Here are a few ways you can easily create a zen-like bedroom:
- Use blackout curtains to remove all sources of light at night
- Use calming colours for your décor such as blue, green, violet, pink and grey.
- Don’t bring your work to the bedroom as your brain will start to associate this intense activity with the room, possibly affecting the quality of your sleep
It also helps to light a few candles and spritz a lavender room spray to create an ultra-relaxing environment when you’ve had a few too many coffees.

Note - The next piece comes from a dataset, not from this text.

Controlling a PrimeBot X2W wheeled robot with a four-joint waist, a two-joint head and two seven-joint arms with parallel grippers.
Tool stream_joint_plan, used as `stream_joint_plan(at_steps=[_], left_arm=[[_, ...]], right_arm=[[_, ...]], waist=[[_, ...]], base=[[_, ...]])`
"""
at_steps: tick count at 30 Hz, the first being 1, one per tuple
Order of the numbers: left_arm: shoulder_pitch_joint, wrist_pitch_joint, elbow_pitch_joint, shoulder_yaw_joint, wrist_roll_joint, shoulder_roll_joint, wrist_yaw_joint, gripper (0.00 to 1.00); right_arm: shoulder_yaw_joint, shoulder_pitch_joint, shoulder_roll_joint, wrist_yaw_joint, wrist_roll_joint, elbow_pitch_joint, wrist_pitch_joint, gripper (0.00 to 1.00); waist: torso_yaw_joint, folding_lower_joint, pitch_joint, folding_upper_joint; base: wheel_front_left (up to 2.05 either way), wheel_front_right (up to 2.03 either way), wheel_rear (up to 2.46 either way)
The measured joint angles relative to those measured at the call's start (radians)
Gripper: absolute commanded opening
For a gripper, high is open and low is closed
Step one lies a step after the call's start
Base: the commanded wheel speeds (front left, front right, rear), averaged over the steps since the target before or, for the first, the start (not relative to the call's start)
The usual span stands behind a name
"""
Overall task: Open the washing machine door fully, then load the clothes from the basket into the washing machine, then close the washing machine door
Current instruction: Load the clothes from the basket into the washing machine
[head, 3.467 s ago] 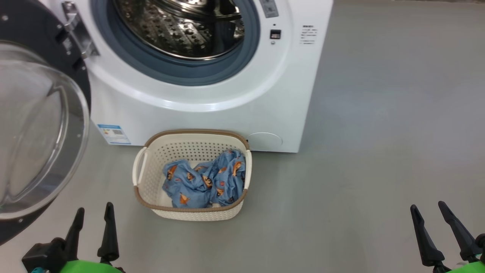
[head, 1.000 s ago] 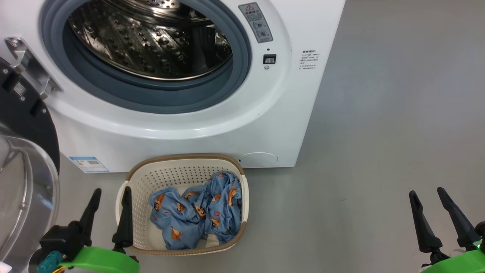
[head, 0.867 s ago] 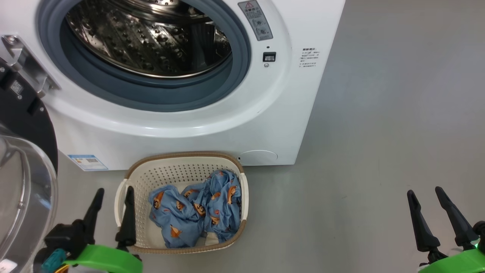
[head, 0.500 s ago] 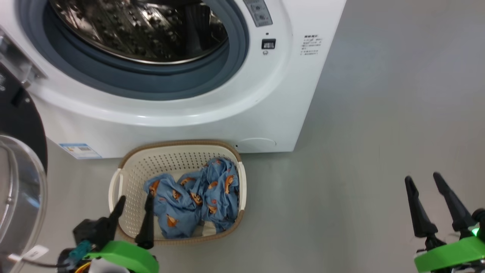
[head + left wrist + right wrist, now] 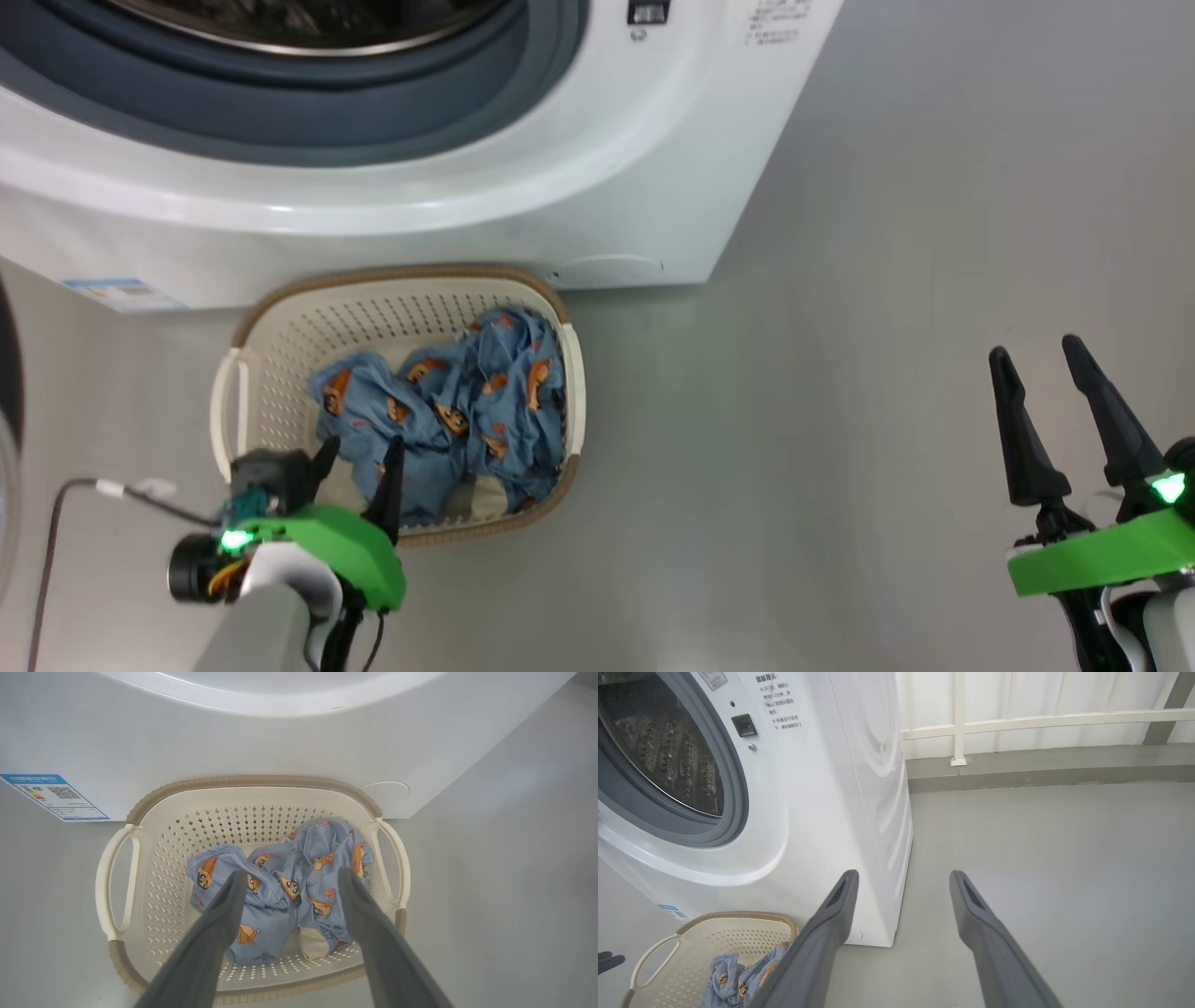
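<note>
Hovering lower left in your head view, your left gripper (image 5: 362, 450) stands wide and empty over the clothes (image 5: 495, 392) in the basket (image 5: 401, 273); your right gripper (image 5: 1035, 351), lower right, is also wide and empty.

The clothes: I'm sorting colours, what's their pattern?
The clothes are light blue with orange-brown cartoon figures; best in left wrist view.
</note>
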Motion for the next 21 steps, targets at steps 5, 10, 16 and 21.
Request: stream_joint_plan(at_steps=[5, 10, 16, 21], left_arm=[[-0.105, 0.0, 0.128, -0.018, 0.023, 0.0, 0.0, 1.0], [-0.205, 0.0, 0.241, -0.031, 0.026, 0.001, 0.0, 1.0], [-0.311, 0.0, 0.394, -0.051, 0.031, 0.003, 0.0, 1.0], [-0.378, 0.031, 0.453, -0.066, 0.04, 0.005, 0.002, 1.0]], right_arm=[[0.01, -0.032, 0.0, 0.0, 0.0, -0.006, 0.0, 1.0], [0.012, -0.07, 0.0, 0.0, 0.004, -0.018, 0.0, 1.0], [0.012, -0.11, -0.004, 0.0, 0.004, -0.029, 0.0, 1.0], [0.012, -0.134, -0.009, 0.0, 0.004, -0.042, 0.0, 1.0]], waist=[[-0.013, 0.0, 0.059, 0.0], [-0.025, 0.0, 0.115, 0.0], [-0.04, 0.0, 0.177, -0.0001], [-0.051, 0.0, 0.219, 0.0]], base=[[0.0, 0.0, 0.0], [0.0, 0.0, 0.0], [0.0, 0.0, 0.0], [0.0, 0.0, 0.0]])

For more help, read our 10 tips for creating a relaxing bedroom.
Play calming music
As music can:
- Reduce stress
- Help you fall into a deeper, better quality state of sleep
- Reduce disturbances and sleep interruptions during the night
- Reduce depressive symptoms
- Help you drift off quicker
…it is a pretty simple solution for combatting the stimulating caffeine in your system.
If you’re going to put on a calming playlist to help relax your mind, avoid anything with words or lyrics.
This can keep the language processing part of your brain active, which is certainly not what we want when trying to switch off our brains.
Take deep breaths
Let me introduce you to the 4-7-8 breathing technique…
- Take a deep breath and then exhale out of your nose making a whoosh sound.
- Inhale softly through your nose for 4 seconds.
- Hold your breath for 7 seconds.
- Exhale through your mouth for 8 seconds making a whoosh sound.
The whoosh sounds aren’t vital, it just helps you get the right force.
This technique forces your mind and body to focus on breathing, which distracts if from any other concerns or worries you may have had floating around your mind.
It can also help to soothe a racing heart and reduce anxiety symptoms. Not only will this take your mind off the coffee you guzzled a couple of hours prior, but it also helps to calm down the physical symptoms.